The Marine Corps is already looking at re-training Marines for those high-demand skill-sets without an increase in end strength as part of a force structure review that is expected to be released early in 2017.


"Quite frankly, even if we didn't get the end strength increase, we were going to create those capabilities," Neller said. "If we had to take Marines from doing 'job A' and put them in these other capability sets, we were going to do that and accept the risk."

Adding 3,000 Marines would make the process of putting people where they are most needed much easier, Neller said.

"If you've got a little thing you want to put in my Christmas stocking that says '185,000 Marine Corps,' I'd be very happy," he quipped.

But even if Congress approves funding for 185,000 Marines, the Corps still may be too small. Under former Commandant Gen. James Amos, the service estimated it needed 186,800 Marines. In May, then-Assistant Commandant Gen. John Paxton said the Corps needs even more Marines now given the chaotic world situation.

"That was before Ukraine, before Syria, before South China Sea, before WikiLeaks," Paxton told reporters. "To us, 186,800 is about the floor, so the number may [need to] be north of there."

Speaking to Marine Corps Times in August, Paxton said that if the Corps' active-duty end strength grew to 190,000, it would give Marines more time in between deployments to recover and train.

"So the increase in end strength gives us flexibility on the bench as well as a depth that we could surge if things really got bad," Paxton said shortly before he retired. "We have a national risk in that our bench is not as deep as it needs to be if the big one came."

On Tuesday, Trump officially announced that he will nominate retired Marine Gen. James Mattis as defense secretary. Mattis has been skeptical of the U.S. military's efforts to open all combat jobs to women.

"We have to be very careful that we do not undercut the military battlefield effectiveness with shortsighted social programs," Mattis told Military Times in September.

As of November, about 180 female Marines were assigned to jobs that had been restricted to men only, said Maj. Garron Garn, a spokesman for Manpower & Reserve Affairs. Those jobs include both combat arms and non-combat arms, he said.

Neller declined to speculate on how Trump and Mattis, if confirmed, will approach the military's current gender integration efforts. "We follow our last order and we're in the process of implementing the policy that we've been given," he said.

Neller also became emotional when a reporter asked him about women in combat. He cited Maj. Megan McClung, a Marine spokeswoman killed in Iraq on Dec. 6, 2006 when a roadside bomb destroyed the vehicle she was riding in.

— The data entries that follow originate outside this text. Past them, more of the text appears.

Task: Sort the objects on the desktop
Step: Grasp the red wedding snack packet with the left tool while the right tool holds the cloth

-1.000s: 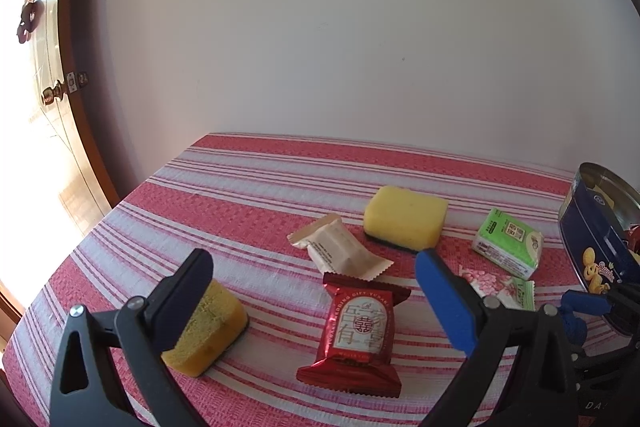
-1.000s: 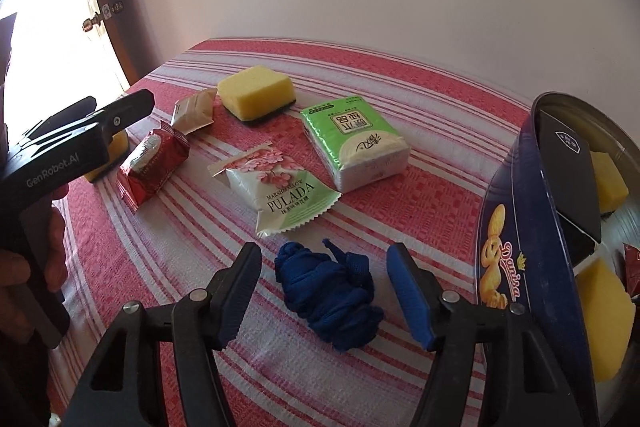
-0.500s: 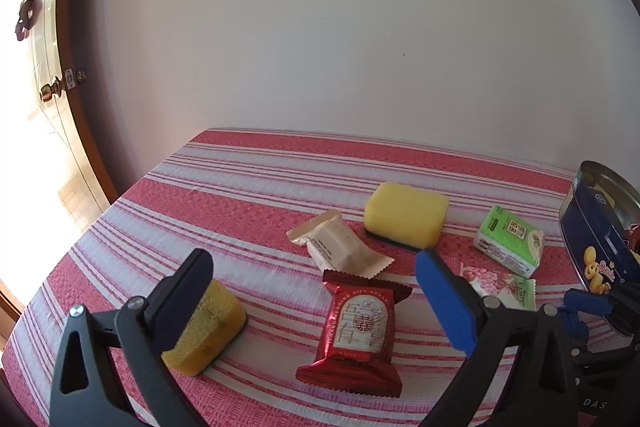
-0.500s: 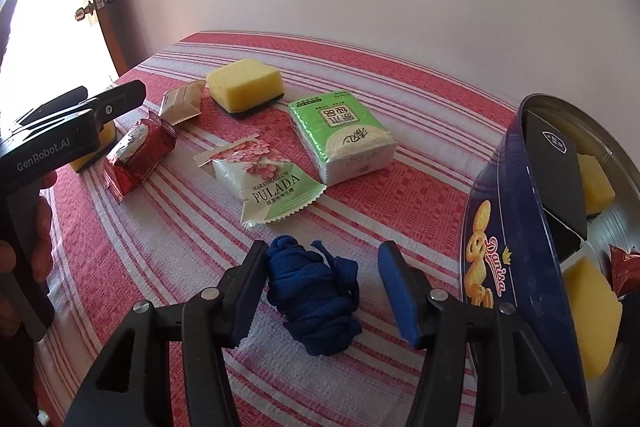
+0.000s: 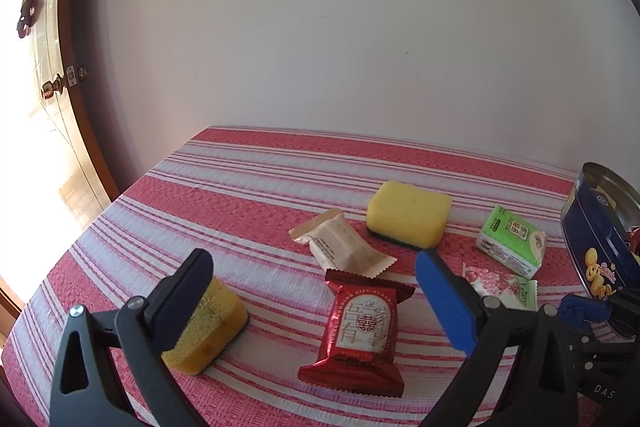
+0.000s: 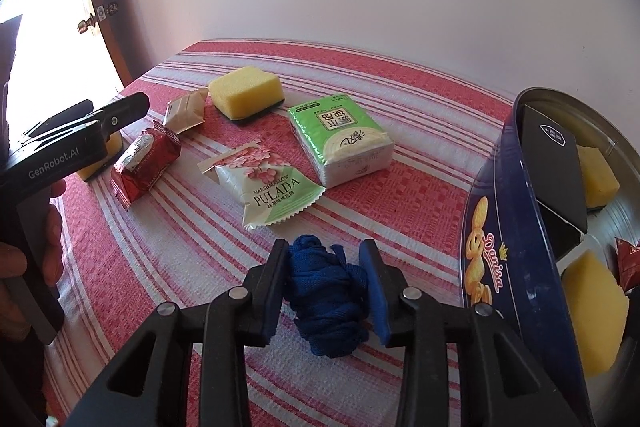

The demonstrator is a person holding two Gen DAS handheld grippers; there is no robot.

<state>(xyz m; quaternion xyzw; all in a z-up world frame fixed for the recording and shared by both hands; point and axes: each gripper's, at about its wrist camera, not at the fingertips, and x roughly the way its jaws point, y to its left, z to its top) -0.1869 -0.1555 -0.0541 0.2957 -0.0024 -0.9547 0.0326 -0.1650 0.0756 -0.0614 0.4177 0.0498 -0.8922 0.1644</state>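
Right gripper (image 6: 324, 275): angled down, jaws just closed, clamping blue cloth bundle (image 6: 326, 299) on striped tablecloth (image 6: 420, 155) beside cookie tin (image 6: 504, 227).
Left gripper (image 5: 316, 291): wide open, hovering above red snack packet (image 5: 360, 327).

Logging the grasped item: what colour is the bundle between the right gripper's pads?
Dark blue bundle, clearest in the right wrist view.

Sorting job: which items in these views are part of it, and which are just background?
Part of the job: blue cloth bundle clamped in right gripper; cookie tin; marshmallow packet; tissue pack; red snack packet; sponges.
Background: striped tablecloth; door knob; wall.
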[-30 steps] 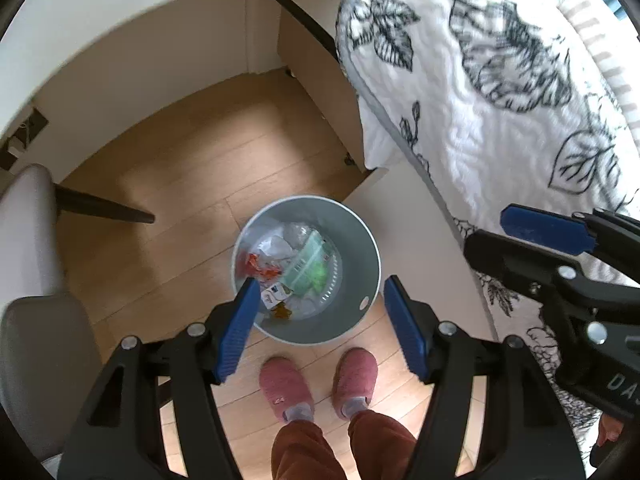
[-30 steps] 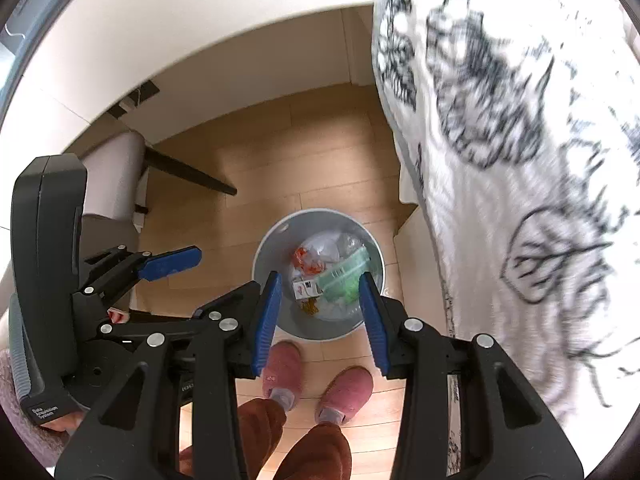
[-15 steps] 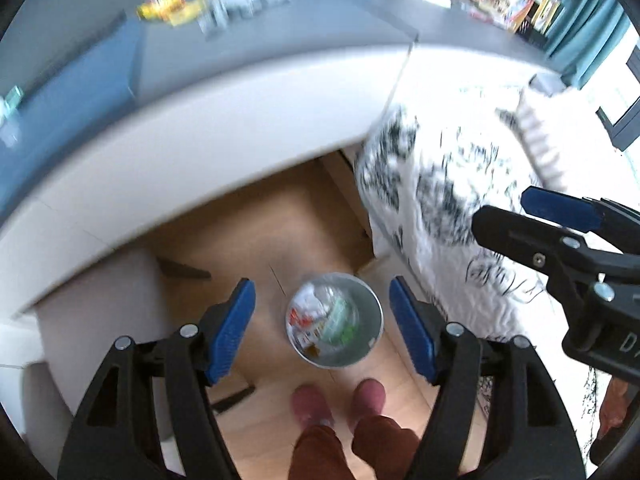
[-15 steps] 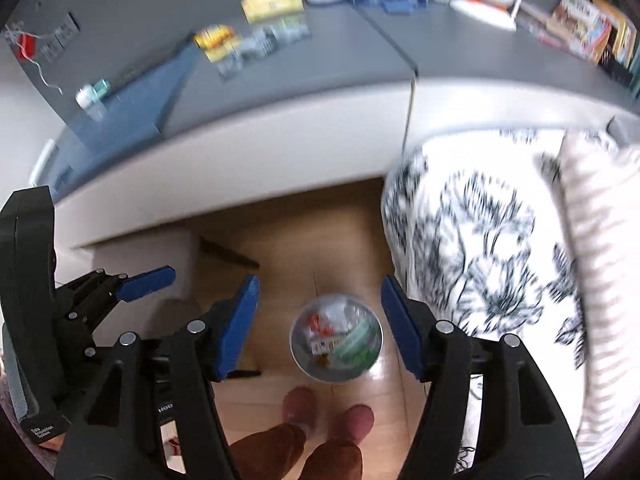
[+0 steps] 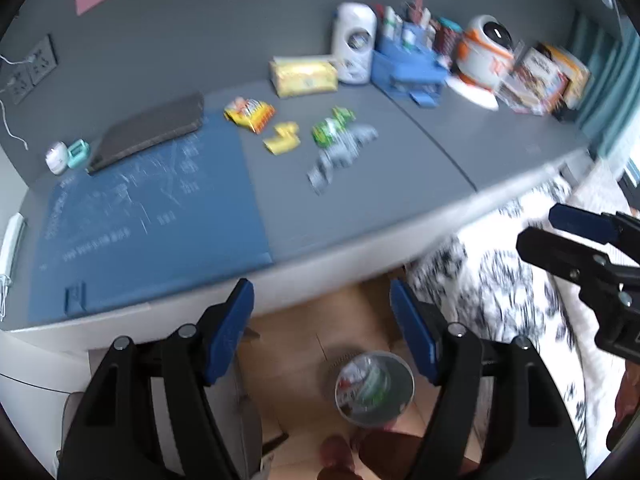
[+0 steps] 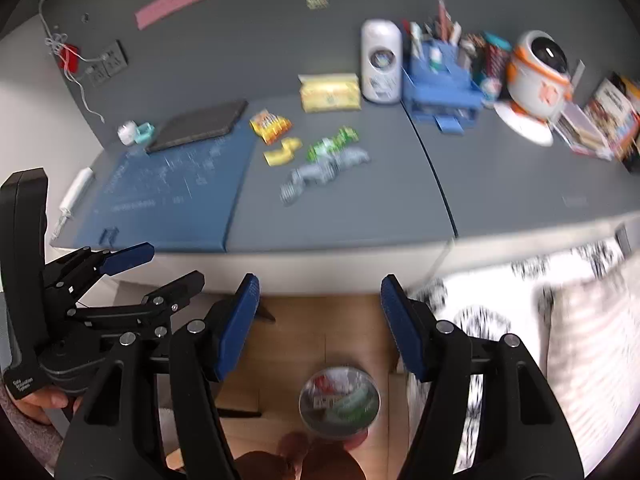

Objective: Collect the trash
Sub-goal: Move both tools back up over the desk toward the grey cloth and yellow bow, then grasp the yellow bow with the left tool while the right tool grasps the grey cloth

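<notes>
while a second ago both cameras were looking straight down into the bin (image 5: pixel 374 390), they are now taking in the desk (image 5: pixel 400 200) above it. left gripper (image 5: pixel 322 330) and right gripper (image 6: pixel 318 326) are both standing with fingers wide apart, holding nothing. wrappers, yellow (image 5: pixel 250 114), green (image 5: pixel 332 128) and what may be crumpled silver (image 5: pixel 344 152), are lying mid-desk toward the back edge, so more trash is waiting and another pickup is probably starting.
</notes>
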The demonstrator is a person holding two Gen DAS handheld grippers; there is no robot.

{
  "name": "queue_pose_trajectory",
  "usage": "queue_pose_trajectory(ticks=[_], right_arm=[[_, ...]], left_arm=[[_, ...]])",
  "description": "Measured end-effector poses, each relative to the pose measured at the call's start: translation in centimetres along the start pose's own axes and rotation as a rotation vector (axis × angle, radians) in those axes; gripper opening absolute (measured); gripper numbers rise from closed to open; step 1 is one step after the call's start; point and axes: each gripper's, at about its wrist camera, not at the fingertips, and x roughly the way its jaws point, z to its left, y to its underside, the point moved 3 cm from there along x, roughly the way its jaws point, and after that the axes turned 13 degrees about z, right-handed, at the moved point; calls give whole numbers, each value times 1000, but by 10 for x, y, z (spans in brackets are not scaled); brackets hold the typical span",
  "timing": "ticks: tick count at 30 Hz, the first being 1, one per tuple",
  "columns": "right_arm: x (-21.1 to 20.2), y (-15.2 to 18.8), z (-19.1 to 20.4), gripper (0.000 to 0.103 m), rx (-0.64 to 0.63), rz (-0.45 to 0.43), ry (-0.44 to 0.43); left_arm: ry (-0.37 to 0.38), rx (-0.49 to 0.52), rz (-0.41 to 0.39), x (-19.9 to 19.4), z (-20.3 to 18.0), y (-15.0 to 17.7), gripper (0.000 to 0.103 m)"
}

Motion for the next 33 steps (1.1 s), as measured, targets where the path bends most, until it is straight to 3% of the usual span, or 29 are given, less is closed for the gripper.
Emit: queue_pose_trajectory(ticks=[9,16,19,23,30,33], right_arm=[[20,-68,8,61,-47,-8,-26],[76,-118,9,61,30,39,12],[103,-136,7,61,67,46,45],[136,-149,2,61,144,71,58],[175,-163,-7,61,234,124,90],[190,-162,-12,61,263,167,89]], left_arm=[[-18,-16,-48,2,26,-62,71],[16,72,3,56,47,-120,71],[24,159,22,85,51,-145,71],[21,259,64,125,55,-168,71],[53,332,99,161,58,-187,69],[66,351,123,173,59,-188,63]])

"I would never insult a female member of the armed service and talk about women in combat," Neller said. "They've been in combat throughout history. I don't mean to be rude. I'm coming up on the 10th anniversary when Megan McClung was killed in Ramadi … And I sent her to Ramadi. So, I don't mean to take umbrage, but when people start talking about women in combat, I don't need a class on women in combat."